# Task details
What follows is data; output all of it exactly as given.
....
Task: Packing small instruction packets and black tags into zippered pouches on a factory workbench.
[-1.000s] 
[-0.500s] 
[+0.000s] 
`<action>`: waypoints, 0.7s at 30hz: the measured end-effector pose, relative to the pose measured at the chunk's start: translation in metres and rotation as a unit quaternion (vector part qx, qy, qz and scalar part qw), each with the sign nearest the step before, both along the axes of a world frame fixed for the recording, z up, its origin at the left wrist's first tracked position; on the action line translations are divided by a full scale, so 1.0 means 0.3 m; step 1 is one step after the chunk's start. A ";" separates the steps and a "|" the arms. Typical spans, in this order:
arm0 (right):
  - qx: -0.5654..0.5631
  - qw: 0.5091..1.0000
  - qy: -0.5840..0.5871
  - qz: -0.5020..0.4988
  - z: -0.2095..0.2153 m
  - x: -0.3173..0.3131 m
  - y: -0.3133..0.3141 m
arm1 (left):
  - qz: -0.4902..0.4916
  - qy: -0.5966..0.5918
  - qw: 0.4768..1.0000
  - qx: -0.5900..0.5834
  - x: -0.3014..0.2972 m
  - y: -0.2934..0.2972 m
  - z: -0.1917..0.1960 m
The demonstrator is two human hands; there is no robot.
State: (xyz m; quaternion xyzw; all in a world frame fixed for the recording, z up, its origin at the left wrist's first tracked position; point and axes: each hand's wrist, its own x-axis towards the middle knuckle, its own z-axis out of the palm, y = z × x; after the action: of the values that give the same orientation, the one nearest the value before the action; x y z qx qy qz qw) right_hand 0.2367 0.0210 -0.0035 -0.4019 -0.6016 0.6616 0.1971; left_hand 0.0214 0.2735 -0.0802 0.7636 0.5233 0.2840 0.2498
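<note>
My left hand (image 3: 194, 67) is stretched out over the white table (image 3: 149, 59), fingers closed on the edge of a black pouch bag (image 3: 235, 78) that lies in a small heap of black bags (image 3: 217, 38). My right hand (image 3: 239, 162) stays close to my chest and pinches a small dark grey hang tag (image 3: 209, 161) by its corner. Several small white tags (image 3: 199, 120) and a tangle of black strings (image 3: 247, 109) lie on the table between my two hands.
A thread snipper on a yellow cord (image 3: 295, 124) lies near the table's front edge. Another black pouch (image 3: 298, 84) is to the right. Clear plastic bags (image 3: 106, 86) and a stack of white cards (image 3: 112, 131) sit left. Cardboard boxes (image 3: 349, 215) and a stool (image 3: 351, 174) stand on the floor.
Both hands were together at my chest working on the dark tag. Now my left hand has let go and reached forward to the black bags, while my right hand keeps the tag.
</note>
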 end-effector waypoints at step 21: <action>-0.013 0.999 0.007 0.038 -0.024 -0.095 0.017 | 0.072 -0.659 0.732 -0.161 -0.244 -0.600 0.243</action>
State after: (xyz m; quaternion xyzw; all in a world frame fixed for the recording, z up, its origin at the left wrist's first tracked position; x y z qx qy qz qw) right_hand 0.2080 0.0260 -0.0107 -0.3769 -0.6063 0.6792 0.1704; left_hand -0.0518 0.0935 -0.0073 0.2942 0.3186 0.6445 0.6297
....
# Output of the task
Task: Packing small instruction packets and black tags into zippered pouches on a factory workbench.
[-1.000s] 
[-0.500s] 
[+0.000s] 
`<action>`: waypoints, 0.7s at 30hz: the measured end-effector pose, relative to the pose measured at the chunk's start: translation in metres and rotation as a unit quaternion (vector part qx, qy, qz and scalar part qw), each with the sign nearest the step before, both along the axes of a world frame fixed for the recording, z up, its origin at the left wrist's first tracked position; on the action line translations are divided by a full scale, so 1.0 means 0.3 m; step 1 is one step after the chunk's start. A ";" separates the steps and a "|" the arms. Typical spans, in this order:
arm0 (right):
  - qx: -0.5654..0.5631
  - qw: 0.5091..1.0000
  - qy: -0.5840..0.5871
  - qz: -0.5020..0.4988
  - z: -0.2095..0.2153 m
  - x: -0.3173..0.3131 m
  - y: -0.3133..0.3141 m
arm1 (left):
  - qz: -0.4902..0.4916
  - qy: -0.5966..0.5918
  - qw: 0.4768..1.0000
  - qx: -0.5900..0.5834
  - x: -0.3014..0.2972 m
  - y: -0.2934..0.2972 m
  - z: -0.1917..0.1960 m
The demonstrator is two human hands; there is no robot.
State: (xyz m; quaternion xyzw; all in a world frame fixed for the recording, z up, its origin at the left wrist's first tracked position; point and axes: each hand's wrist, its own x-axis towards the middle knuckle, its own z-axis out of the palm, y = z × x; after the action: of the values that give the same orientation, the one nearest the value before the action; x y z qx qy qz qw) right_hand 0.2367 0.0210 -0.0035 -0.4019 -0.6016 0.6616 0.1971; left_hand 0.0214 0.2735 -0.0802 0.7636 0.5233 0.2840 0.2498
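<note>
My left hand (image 3: 194, 67) is stretched out over the white table (image 3: 149, 59), fingers closed on the edge of a black pouch bag (image 3: 235, 78) that lies in a small heap of black bags (image 3: 217, 38). My right hand (image 3: 239, 162) stays close to my chest and pinches a small dark grey hang tag (image 3: 209, 161) by its corner. Several small white tags (image 3: 199, 120) and a tangle of black strings (image 3: 247, 109) lie on the table between my two hands.
A thread snipper on a yellow cord (image 3: 295, 124) lies near the table's front edge. Another black pouch (image 3: 298, 84) is to the right. Clear plastic bags (image 3: 106, 86) and a stack of white cards (image 3: 112, 131) sit left. Cardboard boxes (image 3: 349, 215) and a stool (image 3: 351, 174) stand on the floor.
Both hands were together at my chest working on the dark tag. Now my left hand has let go and reached forward to the black bags, while my right hand keeps the tag.
</note>
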 end-effector waypoints at step 21: <action>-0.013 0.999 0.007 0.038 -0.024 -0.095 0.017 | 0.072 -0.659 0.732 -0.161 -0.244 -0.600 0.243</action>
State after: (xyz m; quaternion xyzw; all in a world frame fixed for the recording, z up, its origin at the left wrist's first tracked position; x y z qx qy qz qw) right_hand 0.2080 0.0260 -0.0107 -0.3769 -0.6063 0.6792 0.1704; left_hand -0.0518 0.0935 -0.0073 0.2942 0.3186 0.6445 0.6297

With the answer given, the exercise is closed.